Ясно – обидеться было на что. И совершенно непонятно – при чём здесь Жирмунский. Филолог, литературовед, чьи интересы лежали в области русской литературы ХХ века – какое отношение в качестве “оппонента” он мог иметь к диссертации Льва Гумилева “Древние тюрки”? И какой может быть разговор о переводах “в самый момент инфаркта”?
Очевидно, что Ахматова не говорила Чуковской правды. И мы ещё не раз столкнёмся с утаиванием Ахматовой от Чуковской тех или иных существенных эпизодов своей жизни – при всей “абсолютной доверительности” их взаимоотношений, как можно подумать по “Запискам”.
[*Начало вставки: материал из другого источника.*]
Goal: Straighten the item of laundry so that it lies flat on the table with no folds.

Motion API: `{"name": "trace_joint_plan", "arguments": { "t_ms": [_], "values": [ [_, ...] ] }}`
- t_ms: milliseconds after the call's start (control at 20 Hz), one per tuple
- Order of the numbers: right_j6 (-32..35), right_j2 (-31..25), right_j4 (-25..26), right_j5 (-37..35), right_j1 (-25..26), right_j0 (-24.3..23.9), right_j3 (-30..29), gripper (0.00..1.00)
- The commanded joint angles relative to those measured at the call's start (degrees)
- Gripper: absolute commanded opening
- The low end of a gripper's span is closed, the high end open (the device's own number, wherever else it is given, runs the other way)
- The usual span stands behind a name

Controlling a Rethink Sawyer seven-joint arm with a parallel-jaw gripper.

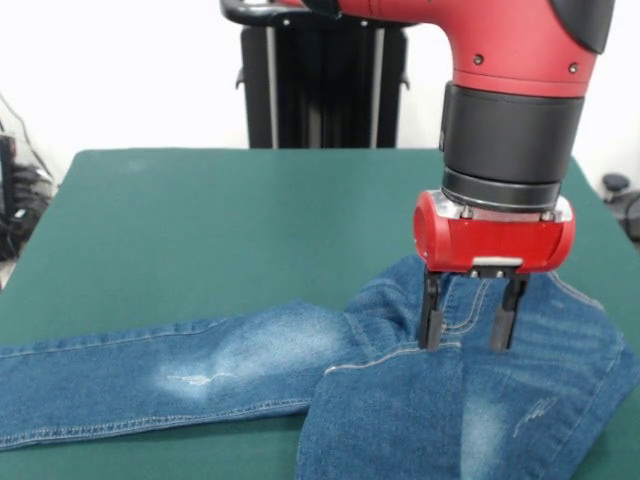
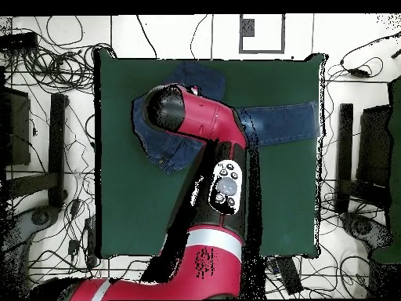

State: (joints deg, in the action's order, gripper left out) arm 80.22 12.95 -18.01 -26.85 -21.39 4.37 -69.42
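Green-topped bench point(image 1: 200, 210) holds your jeans point(image 1: 250, 365), one leg flat, the rest bunched and folded over. Your gripper point(image 1: 470, 325) hovers just above the fold, fingers apart, nothing held. Next, I judge: descend, pinch the overlapping layer, draw it outward.

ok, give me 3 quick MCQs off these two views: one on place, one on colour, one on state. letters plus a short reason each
1. Where are the jaws of the gripper?
A. Over bare table
B. Over the jeans, near the waist end
C. Off the table's edge

2. What colour is the table top?
A. Dark green
B. White
C. Red

3. How do the jeans lie?
A. Fully flat
B. Rolled into a ball
C. One leg stretched out, the rest bunched and folded

Key: 1 B, the front view shows both tips at the denim. 2 A, seen in both views. 3 C, folds show beside the straight leg.
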Motion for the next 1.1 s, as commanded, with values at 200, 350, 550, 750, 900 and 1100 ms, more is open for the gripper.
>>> {"name": "trace_joint_plan", "arguments": {
  "t_ms": [200,350,550,750,900,1100],
  "values": [
    [13.0,-4.2,-0.1,-2.4,2.6,0.4,-6.3,1.0],
    [13.2,-4.4,-0.5,-3.2,2.5,0.4,-6.3,1.0],
    [11.8,-6.5,0.1,1.7,2.1,-0.7,-8.1,1.0],
    [11.4,-6.6,0.7,2.9,2.5,-0.8,-7.9,1.0],
    [11.2,-6.2,1.2,3.8,2.5,-0.9,-7.8,1.0],
    [10.9,-5.4,1.5,2.8,2.2,-0.8,-7.7,1.0]
  ]
}}
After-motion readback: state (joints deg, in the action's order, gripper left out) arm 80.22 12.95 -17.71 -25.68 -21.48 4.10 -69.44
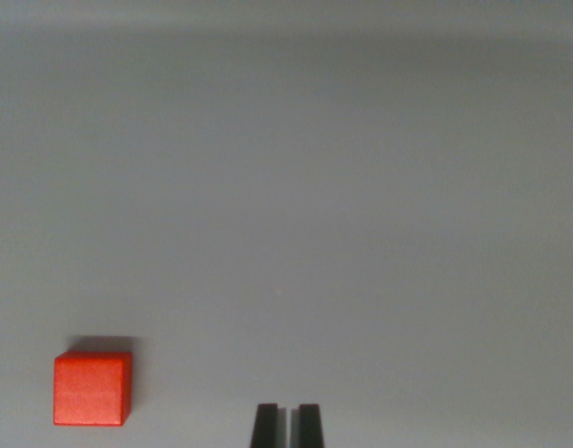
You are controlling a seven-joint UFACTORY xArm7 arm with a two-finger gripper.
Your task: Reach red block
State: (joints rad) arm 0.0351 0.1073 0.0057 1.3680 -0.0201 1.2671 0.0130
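End effector (286, 425) fingers nearly together, holding nothing; red block (91, 388) off to wrist view's left, w/ bare grey surface (361, 205) between.

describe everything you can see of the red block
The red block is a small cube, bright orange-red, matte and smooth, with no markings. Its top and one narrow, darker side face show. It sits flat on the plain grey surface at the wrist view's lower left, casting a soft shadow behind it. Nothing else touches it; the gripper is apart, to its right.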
Был ещё один камень преткновения в общении Анны Андреевны и Льва – о нём Чуковская не написала ни слова, очевидно, Ахматова не сочла нужным посвящать своего “близкого друга” в данную тему. Вскользь этой трагедии в жизни Льва Николаевича касается Эмма Герштейн – касается, при всех словесных оговорках, в тоне, подчёркивающем безусловную правоту Ахматовой.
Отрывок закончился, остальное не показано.